The male employees seem to have reach the sidewalk first.  "All the men, it is said, escaped without a scratch, their superior strength enabling them to brush the girls aside or jump over their heads."  A policeman, realizing he was powerless to handle the panic-stricken mob, sent in an alarm from a nearby fire box.  The responding firefighters were able to finally get all the "struggling mass" out of the building.  The article said "Upon reaching the streets several of the girls were found suffering from hysteria" and noted "that no one was killed is considered miraculous."

Among those 400 workers were young teens.  It was a situation which resulted in Max Roth being slapped with three New York State Labor violations in 1909:  Employing children under 14, employing children under 16 without Board of Health certification, and employing children under 16 for more than eight hours per day.

In a striking case of deja vu, panic gripped the employees of Max Roth on the morning of March 22 that year.  The Brooklyn Daily Eagle reported "A flash of flame caused by a small piece of fluffy material used in making shirtwaists, catching fire from a machine on the fifth floor of a shirtwaist factory at 50 Walker street, Manhattan, started a cry of fire, this morning, and sent nearly 500 girls and women shrieking to the elevator, stairways and fire-escapes."  As had been the case four years earlier, the fire was immediately extinguished, but "the panic it created was not abated for nearly an hour afterward."

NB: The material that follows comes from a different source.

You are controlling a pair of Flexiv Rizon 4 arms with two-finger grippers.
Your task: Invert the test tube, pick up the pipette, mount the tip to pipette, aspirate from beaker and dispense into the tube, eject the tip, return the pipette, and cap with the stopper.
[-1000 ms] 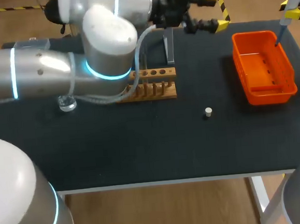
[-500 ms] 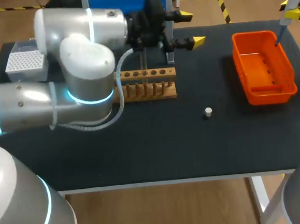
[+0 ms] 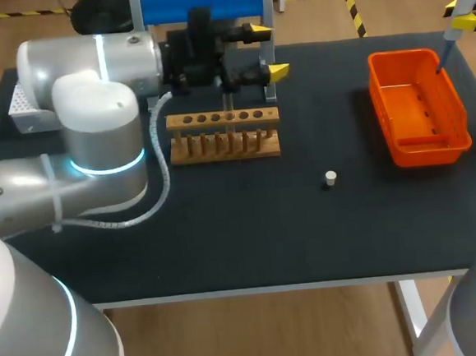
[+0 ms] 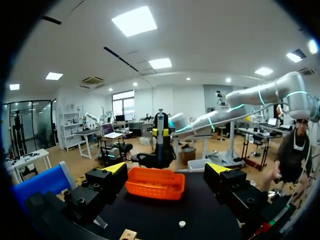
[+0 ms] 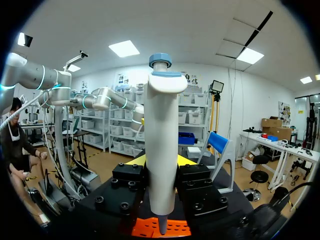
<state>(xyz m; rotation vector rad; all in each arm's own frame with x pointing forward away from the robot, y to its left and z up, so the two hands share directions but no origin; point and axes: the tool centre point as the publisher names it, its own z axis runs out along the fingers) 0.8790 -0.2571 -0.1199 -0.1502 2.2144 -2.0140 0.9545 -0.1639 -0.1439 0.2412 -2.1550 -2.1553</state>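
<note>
Pipette (image 5: pixel 161 150) between right fingers (image 5: pixel 129 185) (upright)

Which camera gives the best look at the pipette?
The right wrist view: the pipette fills its middle, upright, tip down, clamped in the right gripper. The head view catches only a small part of it, by the orange bin. The left wrist view shows it tiny and far off, beyond that bin.

left arm (image 3: pixel 81 170): elbow bent
left gripper (image 3: pixel 266 52): pointing sideways, fingers wide apart
right gripper (image 5: pixel 160 161): clamped tight on pipette (image 5: pixel 161 125)
</note>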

Once again it was hysteria, not physical injury, that was the more serious problem.  The newspaper reported that "a dozen or more of the factory's employes [sic]" had to be treated by ambulance surgeons (the 1909 equivalent of EMT's) "before they recovered sufficiently from their hysterics to be sent home."  One girl, 18-year old Stella Soklow, had to be hospitalized.  "Her attack of hysterics refused to yield to treatment in the street."

Within two years Max Roth had left No. 48-50 Walker Street.  The building was now occupied by Hitchins Hosiery Mills; Meyer Brothers, makers of pants; and C. Navsky & Bros., makers of boys' and children's clothing.

In 1916 Nitke Leather Goods Company leased a floor.  The firm manufactured leather "trunk straps, suit case straps, handles and corners, etc." according to an advertisement.  The history of fires in the building continued when one broke out in its space on July 1, 1921.  The trade journal Hide and Leather reported that "stock and machinery of A. Nitke, leather trimmings, 48-50 Walker street, was damaged."

By mid-century many of the apparel and textile firms had moved northward to the new Garment District above 34th Street.  As it had been nearly a century earlier, in 1950 Nos. 48-50 Walker Street was home to publishing firms.  Music publishing firm Tullar-Meredith Co. and Universal Music Publishers shared the building.



The last quarter of the 20th century saw a renaissance in the Tribeca neighborhood and in 1987 the Walker Street building was converted to loft dwellings.  Two years later the Azuma Gallery was operating from the ground floor.  And other than the disfigurement created by the fire escape that gouged a hole into the pediment, the dignified design of the venerable marble building shines through.